硫黄同位体を測定した試料は、大学合同観測班および気象庁三宅測候所によって採集された、 7月8日、14日、15日、8月10日、13日、14日、18日、および29日噴火に伴い噴出した火山灰試料である。いずれの試料も降灰中あるいは降灰直後に採取されたもので、その後雨水などの影響を受けていない。
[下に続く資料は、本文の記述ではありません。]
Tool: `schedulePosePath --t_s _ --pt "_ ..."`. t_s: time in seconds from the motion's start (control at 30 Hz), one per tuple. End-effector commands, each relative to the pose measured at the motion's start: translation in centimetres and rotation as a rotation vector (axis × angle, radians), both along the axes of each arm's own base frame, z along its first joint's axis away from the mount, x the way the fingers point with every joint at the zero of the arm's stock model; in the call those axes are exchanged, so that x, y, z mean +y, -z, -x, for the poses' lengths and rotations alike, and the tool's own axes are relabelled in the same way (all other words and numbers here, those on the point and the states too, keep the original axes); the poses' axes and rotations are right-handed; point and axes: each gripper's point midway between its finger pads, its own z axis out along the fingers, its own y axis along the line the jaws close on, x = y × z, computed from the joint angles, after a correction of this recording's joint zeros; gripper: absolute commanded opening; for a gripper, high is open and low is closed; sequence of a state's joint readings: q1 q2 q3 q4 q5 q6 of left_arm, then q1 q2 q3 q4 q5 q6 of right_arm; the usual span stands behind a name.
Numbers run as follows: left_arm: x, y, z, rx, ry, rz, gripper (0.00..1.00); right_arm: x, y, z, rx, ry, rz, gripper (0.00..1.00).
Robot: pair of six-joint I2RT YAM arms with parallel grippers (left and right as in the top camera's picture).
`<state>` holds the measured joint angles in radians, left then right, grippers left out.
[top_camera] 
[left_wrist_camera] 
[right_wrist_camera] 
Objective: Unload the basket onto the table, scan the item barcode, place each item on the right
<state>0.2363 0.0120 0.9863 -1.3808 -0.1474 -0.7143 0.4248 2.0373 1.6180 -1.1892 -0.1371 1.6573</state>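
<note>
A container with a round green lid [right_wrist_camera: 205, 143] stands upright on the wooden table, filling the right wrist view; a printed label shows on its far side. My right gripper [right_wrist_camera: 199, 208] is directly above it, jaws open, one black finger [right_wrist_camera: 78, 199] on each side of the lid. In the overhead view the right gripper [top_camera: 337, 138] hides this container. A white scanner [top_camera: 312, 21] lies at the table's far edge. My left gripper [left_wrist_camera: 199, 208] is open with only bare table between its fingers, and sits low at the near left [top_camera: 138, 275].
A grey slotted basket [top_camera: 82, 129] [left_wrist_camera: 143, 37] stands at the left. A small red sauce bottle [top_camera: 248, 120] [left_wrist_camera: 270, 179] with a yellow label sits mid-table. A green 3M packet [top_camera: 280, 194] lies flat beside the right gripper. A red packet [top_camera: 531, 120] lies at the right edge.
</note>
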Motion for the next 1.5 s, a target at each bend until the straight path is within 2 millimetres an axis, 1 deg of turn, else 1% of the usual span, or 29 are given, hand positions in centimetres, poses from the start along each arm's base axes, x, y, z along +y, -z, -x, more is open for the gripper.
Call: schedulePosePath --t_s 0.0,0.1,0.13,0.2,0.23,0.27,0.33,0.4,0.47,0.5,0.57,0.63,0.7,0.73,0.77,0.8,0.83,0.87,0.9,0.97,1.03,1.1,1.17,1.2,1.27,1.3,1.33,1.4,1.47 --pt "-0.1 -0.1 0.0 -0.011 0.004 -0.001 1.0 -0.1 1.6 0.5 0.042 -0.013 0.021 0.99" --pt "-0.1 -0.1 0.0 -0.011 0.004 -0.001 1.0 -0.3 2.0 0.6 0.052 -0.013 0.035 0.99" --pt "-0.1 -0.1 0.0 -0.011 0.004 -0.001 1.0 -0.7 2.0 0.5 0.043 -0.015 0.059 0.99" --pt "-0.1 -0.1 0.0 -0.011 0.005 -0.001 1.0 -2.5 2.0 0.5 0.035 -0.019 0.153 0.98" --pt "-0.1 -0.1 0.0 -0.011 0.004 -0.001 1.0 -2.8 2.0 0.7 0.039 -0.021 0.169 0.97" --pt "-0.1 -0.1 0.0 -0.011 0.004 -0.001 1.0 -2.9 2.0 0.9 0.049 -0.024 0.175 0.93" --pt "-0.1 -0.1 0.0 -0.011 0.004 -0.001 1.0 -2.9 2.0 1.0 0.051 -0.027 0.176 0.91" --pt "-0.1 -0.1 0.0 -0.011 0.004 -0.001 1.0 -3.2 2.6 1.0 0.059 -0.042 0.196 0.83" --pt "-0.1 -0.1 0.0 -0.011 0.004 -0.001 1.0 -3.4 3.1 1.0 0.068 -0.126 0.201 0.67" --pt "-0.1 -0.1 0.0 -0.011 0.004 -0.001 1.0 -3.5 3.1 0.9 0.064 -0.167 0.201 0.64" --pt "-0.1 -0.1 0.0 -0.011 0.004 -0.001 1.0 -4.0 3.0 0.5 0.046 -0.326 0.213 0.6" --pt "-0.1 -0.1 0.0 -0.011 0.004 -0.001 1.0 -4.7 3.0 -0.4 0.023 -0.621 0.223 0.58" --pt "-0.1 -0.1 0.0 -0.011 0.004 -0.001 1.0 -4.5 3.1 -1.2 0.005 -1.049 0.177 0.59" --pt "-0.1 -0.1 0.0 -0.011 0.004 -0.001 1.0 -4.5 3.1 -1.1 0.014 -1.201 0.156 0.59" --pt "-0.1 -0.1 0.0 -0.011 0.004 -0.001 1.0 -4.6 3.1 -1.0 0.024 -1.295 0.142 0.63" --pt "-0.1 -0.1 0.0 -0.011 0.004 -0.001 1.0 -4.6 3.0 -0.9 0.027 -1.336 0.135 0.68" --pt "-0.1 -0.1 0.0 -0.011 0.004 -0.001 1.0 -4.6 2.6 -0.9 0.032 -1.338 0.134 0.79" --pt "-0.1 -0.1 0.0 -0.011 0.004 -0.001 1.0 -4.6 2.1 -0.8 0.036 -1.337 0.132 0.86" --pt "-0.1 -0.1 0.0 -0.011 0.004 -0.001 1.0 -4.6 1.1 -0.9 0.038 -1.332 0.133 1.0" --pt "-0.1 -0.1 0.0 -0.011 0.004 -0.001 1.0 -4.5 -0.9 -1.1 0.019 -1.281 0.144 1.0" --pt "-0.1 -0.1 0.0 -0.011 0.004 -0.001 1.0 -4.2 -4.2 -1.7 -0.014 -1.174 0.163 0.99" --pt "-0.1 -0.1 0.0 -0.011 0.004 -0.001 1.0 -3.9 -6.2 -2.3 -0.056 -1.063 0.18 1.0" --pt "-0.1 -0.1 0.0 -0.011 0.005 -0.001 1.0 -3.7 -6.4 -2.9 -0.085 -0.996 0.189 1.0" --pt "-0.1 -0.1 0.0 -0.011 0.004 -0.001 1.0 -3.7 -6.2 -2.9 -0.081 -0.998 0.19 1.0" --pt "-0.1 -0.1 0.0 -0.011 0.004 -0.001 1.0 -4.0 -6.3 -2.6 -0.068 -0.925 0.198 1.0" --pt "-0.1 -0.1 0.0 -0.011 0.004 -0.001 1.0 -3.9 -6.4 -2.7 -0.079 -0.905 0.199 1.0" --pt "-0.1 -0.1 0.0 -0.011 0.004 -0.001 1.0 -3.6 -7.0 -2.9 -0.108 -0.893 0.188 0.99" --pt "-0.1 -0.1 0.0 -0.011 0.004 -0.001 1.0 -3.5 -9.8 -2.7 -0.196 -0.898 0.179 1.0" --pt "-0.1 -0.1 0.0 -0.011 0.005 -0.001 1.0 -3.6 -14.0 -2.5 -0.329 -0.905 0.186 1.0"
また、7月14-15日噴火によって投出された変質岩塊中から分離した石膏および黄鉄鉱の硫黄同位体もあわせて測定した。

2) 測定方法

2-1)試料からの硫黄の分離・BaSO4としての回収固定

火山灰に付着した水溶性硫酸イオン

 火山灰試料20gをイオン交換水約200mlに溶き,室温で約2時間保持した後ろ過し,ろ液を回収して水溶性成分として溶出されてきたSO4=イオンをBaCl溶液(10%)を加えることでBaSO4として沈殿させ,これを吸引ろ過して回収した.

変質岩片中の黄鉄鉱

 変質岩片を粉砕し,比重により黄鉄鉱の粒子(約10mg)を回収した後,ホットプレート上のビーカーで濃硝酸(10N),臭素で反応させた後蒸発乾固させ,その後,少量の塩酸(5N)およびイオン交換水で溶解した後,陽イオン交換樹脂を通した溶液を回収し,これにBaCl2溶液(10%)を加えることで含まれているSO4=イオンをBaSO4として沈殿させ,これを吸引ろ過して回収した.

変質岩片中の石膏

 変質岩片を粉砕し,塩酸(1N)に溶き,ホットプレート上で約2時間保持した後ろ過し,ろ液を回収して溶出されてきたSO4=イオンをBaCl2溶液(10%)を加えることでBaSO4として沈殿させ,これを吸引ろ過して回収した.

2-2)BaSO4からSO2ガスの生成

 Yanagisawa and Sakai (1983)に報告された方法に従い,上記1)のそれぞれによって得られたBaSO4約10mgとそれぞれ10倍(重量比)のSiO2粉末とV2O5粉末をシリカガラス管に詰め,真空に保ち,約950℃まで加熱し,SO2ガスを遊離させ,液体窒素で冷却したガラス管を通して固定し,液体窒素をアセトンシャーベットに転換して再び気化させて精製し,液体窒素で冷却したガラス管に再び固定・回収し密封する.

2-3)硫黄同位体比の測定

 上記により得られたSO2ガスを東京大学地球惑星科学専攻にあるFinninganMAT社製のMacKinney型質量分析装置deltaEに導入して34S/32S比を測定した.測定は1試料につき9回繰り返して行ない,結果を標準試料(Canyon Diabro隕石中のtroilite)との比を用いてd34Sとして千分率(‰)で表示した.測定の誤差(1σ)は0.007〜0.027‰であったが,これまでの既知試料の繰り返し測定などから,試料前処理を含めて,誤差は0.2‰を超えることはないと考えられる.

3)結果

火山灰試料

ID.

噴出日

δ34S(‰)

採集地点

No.22

7/8

+7.3

鉢巻林道:山分橋

000714-1

7/14

+9.3

赤場暁

0715A

7/15

+9.0

三宅支庁

TC000810-3

8/10

+9.0

三七沢出口

TC000810-4

8/10

+8.9

サタドー岬入口

TC000813-1

8/13

+9.3

阿古「ほまれ」前

00814-1

8/14

+8.2

坪田:長太郎池入口

00816-3

8/14

+7.1

JMA000818-01

8/18

+8.0

東電営業所前

火山弾内部

8/18

+5.8

レストハウス前

JMA000829-03

8/29

+9.1

三宅空港

9/9

+5.3

三宅支庁駐車場

9/10-12

+7.7

三宅測候所

9/11

+6.9

三宅測候所

変質岩塊試料

ID.

噴出日

δ34S(‰)

採集地点

NG000805-1

7/14-15

+12.2 (gypsum)

八丁平カルデラ東リム

ditto

ditto

-8.2 (pyrite)

同上

その他の試料

ID.

噴出日

δ34S(‰)

採集地点

native sulfur

1983. 10. 3-4

+17.3

1983年噴火火口列南端(新鼻)

 硫黄同位対比の時間変化

4)解釈

 雄山火道に由来すると考えられる変質岩体の石膏-黄鉄鉱同位体分配からは、298℃の平衡温度が得られた。これまでで最大規模の噴火であった8/18の火山灰は、比較的低い同位体比を示し、マグマ由来の硫黄の寄与が高いことをうかがわせる。一方、7/14-15、8/10,13、および8/29噴出の火山灰試料はおおむね+9.0前後の硫黄同位体比を示す。8/14火山灰の同位対比が低いことは、その後の8/18噴火に先駆けて火山ガス中のマグマ由来の硫黄の寄与が高まっていたことを示唆するかもしれない。すなわち,+7〜+8‰,というのはマグマから分離・脱ガスして直接(低温で地下水などと反応の程度が小さい:低温で同位体分別をしていない)もたらされた,+9‰と大きな値となっているのは低温でいくらか同位体分別の過程を経てから噴出していると考えられます.さらにこの分別が進んで,300℃で平衡に達していたとすれば,石膏・黄鉄鉱のペアの値が説明できる.

 今後は,火口付近の温度が上昇している(150℃)ことから,火道の周りが干あがってきて地下水との反応がなくなり,同位体分別を起こしにくい状況になり,+7〜8‰程度の値になることが期待される.